Telle que racontée par Jacques Mathieu, l’histoire de l’annedda – nom amérindien du sapin baumier – a quelque chose de trépidant. Voilà un arbre sans prétention qui, après être tombé sur Jacques Cartier, est soudainement encensé, puis fait l’objet d’intenses recherches bien intentionnées, mais toujours un peu à côté de la plaque. Un arbre qui échappera à une traque pendant… environ 500 ans. L’incroyable histoire de cet arbre est savamment racontée par Jacques Mathieu, qui commence par remonter aux sources d’une autre perte de mémoire collective.
Le terrible hiver 1536
L’arbre en question a guéri du scorbut l’équipage de Jacques Cartier à l’hiver 1536. En avril de cette année, sur 110 hommes d’équipage, 25 sont morts et 40 autres penchent résolument vers la mort. Les corps sont couverts de plaies, les gencives pourrissent, les dents se déchaussent, la faiblesse est si grande qu’elle prive des forces suffisantes pour enterrer les morts. On a déjà vu mieux. Désespéré, Cartier implorer la Vierge, organise une messe, fait procéder à une autopsie dans l’espoir de découvrir le secret de la maladie qui ronge ses hommes. Et c’est alors que le hasard intervient et place Jacques Cartier devant Domagaya, le fils du chef amérindien de Stadaconé (Québec). Surprise: Domagaya est en bonne santé, alors qu’il souffrait du même mal que les hommes de Cartier une semaine plus tôt. Si la guérison de Domagaya est mystérieuse pour Cartier, elle n’a rien de miraculeux pour un Amérindien, qui connaît les vertus thérapeutiques du sapin baumier comme celles de milliers d’autres espèces végétales. Bref, Domagaya répond aux interrogations de Cartier en lui parlant de l’annedda, nom amérindien du sapin baumier.

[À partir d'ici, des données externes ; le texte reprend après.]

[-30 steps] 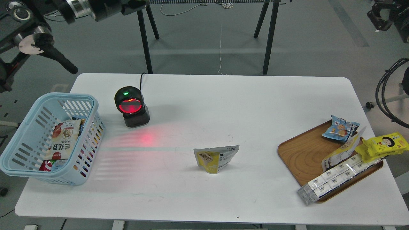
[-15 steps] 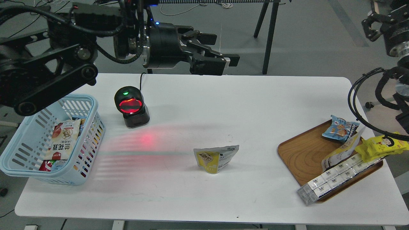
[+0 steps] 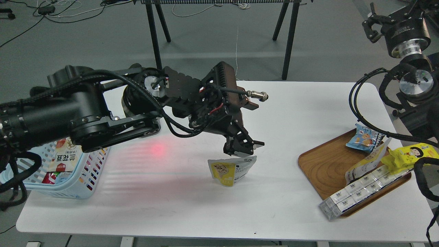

De la popularité à l’oubli
L’histoire se poursuit avec le prélèvement de rameaux, l’administration du traitement naturel, puis la guérison complète des hommes de Cartier. Ce dernier ramène au roi François 1er des semences de cet arbre qui, sous le nom «d’arbre de vie», connaît une popularité extraordinaire en Europe. Chacun s’emballe et s’émerveille, puis tout le monde oublie l’identité et les vertus de ce nouvel arbre de vie propre au Nouveau Monde. Son nom amérindien aussi, bien sûr, est oublié. Mais pour peu qu’on soit croyant, on ne renonce pas facile à un arbre de vie, si bien que nombreux seront ceux qui tenteront de retrouver ses traces au cours des siècles suivants. Les savants feront toutes sortes de déductions, les naturalistes ne s’en priveront pas non plus. On se mettra d’accord plus d’une fois, on s’entendra même pour dire que le Thuya occidentalis, ou cèdre blanc d’Amérique, est l’arbre de vie qui a miraculeusement sauvé de la mort les hommes de Jacques Cartier.
Fausse piste, souligne Jacques Mathieu, qui appuie tous ses démentis par des faits avérés et documentés. Encore aujourd’hui, l’identité de l’arbre de vie – ou annedda – fait l’objet de nombreux malentendus, «même dans les plus grands ouvrages de vulgarisation scientifique», écrit Jacques Mathieu. «À l’inverse, les témoignages des acteurs français en Amérique du Nord, en contact étroit avec les Amérindiens, montrent à l’évidence et de façon unanime qu’il s’agit du sapin baumier. » Les Amérindiens qui ont côtoyé Jacques Cartier connaissaient les vertus médicinales de milliers d’espèces végétales, dont celles du sapin baumier. Problème de langue? Barrières culturelles? Ce savoir amérindien a été négligé et en bonne partie perdu. C’est pour redonner au sapin baumier son nom amérindien, pour reconstituer son identité et rappeler que Jacques Mathieu a écrit L’Annedda. L’arbre de vie. Ce faisant, il reconnaît aussi l’apport des Premières Nations d’Amérique du Nord à la civilisation occidentale.